### [EXERCISE]
A word-for-word restatement of the data is what is needed.

### [INFORMATION SHOWN]
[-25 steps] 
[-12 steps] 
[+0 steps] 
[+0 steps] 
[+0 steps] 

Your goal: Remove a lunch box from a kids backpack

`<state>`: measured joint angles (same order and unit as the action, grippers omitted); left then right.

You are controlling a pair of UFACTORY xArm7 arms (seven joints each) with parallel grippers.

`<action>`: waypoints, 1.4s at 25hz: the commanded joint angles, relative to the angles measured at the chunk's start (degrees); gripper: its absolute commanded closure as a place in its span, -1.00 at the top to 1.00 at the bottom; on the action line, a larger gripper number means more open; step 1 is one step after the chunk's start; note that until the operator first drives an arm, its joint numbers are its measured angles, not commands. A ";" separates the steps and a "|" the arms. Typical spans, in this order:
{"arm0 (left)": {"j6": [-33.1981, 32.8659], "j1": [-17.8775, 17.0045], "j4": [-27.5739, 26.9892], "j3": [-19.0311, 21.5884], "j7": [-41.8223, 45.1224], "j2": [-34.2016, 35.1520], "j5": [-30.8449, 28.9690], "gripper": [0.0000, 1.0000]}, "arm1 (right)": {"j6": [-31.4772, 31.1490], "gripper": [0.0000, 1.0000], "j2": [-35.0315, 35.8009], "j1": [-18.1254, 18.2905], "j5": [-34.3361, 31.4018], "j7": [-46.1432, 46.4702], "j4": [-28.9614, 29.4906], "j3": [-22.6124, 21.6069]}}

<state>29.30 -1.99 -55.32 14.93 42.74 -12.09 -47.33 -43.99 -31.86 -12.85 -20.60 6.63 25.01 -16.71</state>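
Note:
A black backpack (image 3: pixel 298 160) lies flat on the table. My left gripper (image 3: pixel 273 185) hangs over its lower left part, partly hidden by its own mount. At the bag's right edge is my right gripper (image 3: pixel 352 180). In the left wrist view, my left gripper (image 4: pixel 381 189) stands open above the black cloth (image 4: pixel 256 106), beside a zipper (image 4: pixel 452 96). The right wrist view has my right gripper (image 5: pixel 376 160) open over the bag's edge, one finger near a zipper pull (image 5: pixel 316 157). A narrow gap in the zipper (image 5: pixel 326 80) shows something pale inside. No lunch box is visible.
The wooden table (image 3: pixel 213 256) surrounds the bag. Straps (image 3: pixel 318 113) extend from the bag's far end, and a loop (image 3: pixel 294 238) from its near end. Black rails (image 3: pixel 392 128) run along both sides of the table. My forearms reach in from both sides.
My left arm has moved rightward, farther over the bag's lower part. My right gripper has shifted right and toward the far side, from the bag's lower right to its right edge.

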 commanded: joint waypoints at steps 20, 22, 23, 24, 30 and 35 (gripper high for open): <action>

### [TASK ANSWER]
[-25 steps] 
[-12 steps] 
[+0 steps] 
[+0 steps] 
[+0 steps] 

Your goal: Remove a lunch box from a kids backpack

`<state>`: measured joint angles (same order and unit as the action, grippers omitted); left then right.

You are controlling a pair of UFACTORY xArm7 arms (seven joints each) with parallel grippers.

`<action>`: waypoints, 1.4s at 25hz: the commanded joint angles, relative to the angles measured at the chunk's start (degrees); gripper: its absolute commanded closure as a place in its span, -1.00 at the top to 1.00 at the bottom; on the action line, a larger gripper number means more open; step 1 is one step after the chunk's start; note that until the operator first drives an arm, its joint numbers are its measured angles, not commands. A ";" separates the steps and a "|" the arms. Typical spans, in this order:
{"arm0 (left)": {"j6": [-33.1981, 32.8659], "j1": [-17.8775, 17.0045], "j4": [-27.5739, 26.9892], "j3": [-19.0311, 21.5884], "j7": [-41.8223, 45.1224], "j2": [-34.2016, 35.1520], "j5": [-30.8449, 28.9690], "gripper": [0.0000, 1.0000]}, "arm1 (right)": {"j6": [-31.4772, 31.1490], "gripper": [0.0000, 1.0000], "j2": [-35.0315, 35.8009], "j1": [-18.1254, 18.2905], "j5": [-34.3361, 31.4018], "j7": [-46.1432, 46.4702], "j4": [-28.9614, 29.4906], "j3": [-22.6124, 21.6069]}}

<state>29.30 -1.99 -55.32 14.93 42.74 -12.09 -47.33 -43.99 -31.86 -12.85 -20.60 6.63 25.01 -16.71</state>
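Note:
A black backpack (image 3: pixel 298 160) lies flat on the table. My left gripper (image 3: pixel 273 185) hangs over its lower left part, partly hidden by its own mount. At the bag's right edge is my right gripper (image 3: pixel 352 180). In the left wrist view, my left gripper (image 4: pixel 381 189) stands open above the black cloth (image 4: pixel 256 106), beside a zipper (image 4: pixel 452 96). The right wrist view has my right gripper (image 5: pixel 376 160) open over the bag's edge, one finger near a zipper pull (image 5: pixel 316 157). A narrow gap in the zipper (image 5: pixel 326 80) shows something pale inside. No lunch box is visible.
The wooden table (image 3: pixel 213 256) surrounds the bag. Straps (image 3: pixel 318 113) extend from the bag's far end, and a loop (image 3: pixel 294 238) from its near end. Black rails (image 3: pixel 392 128) run along both sides of the table. My forearms reach in from both sides.
My left arm has moved rightward, farther over the bag's lower part. My right gripper has shifted right and toward the far side, from the bag's lower right to its right edge.
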
 commanded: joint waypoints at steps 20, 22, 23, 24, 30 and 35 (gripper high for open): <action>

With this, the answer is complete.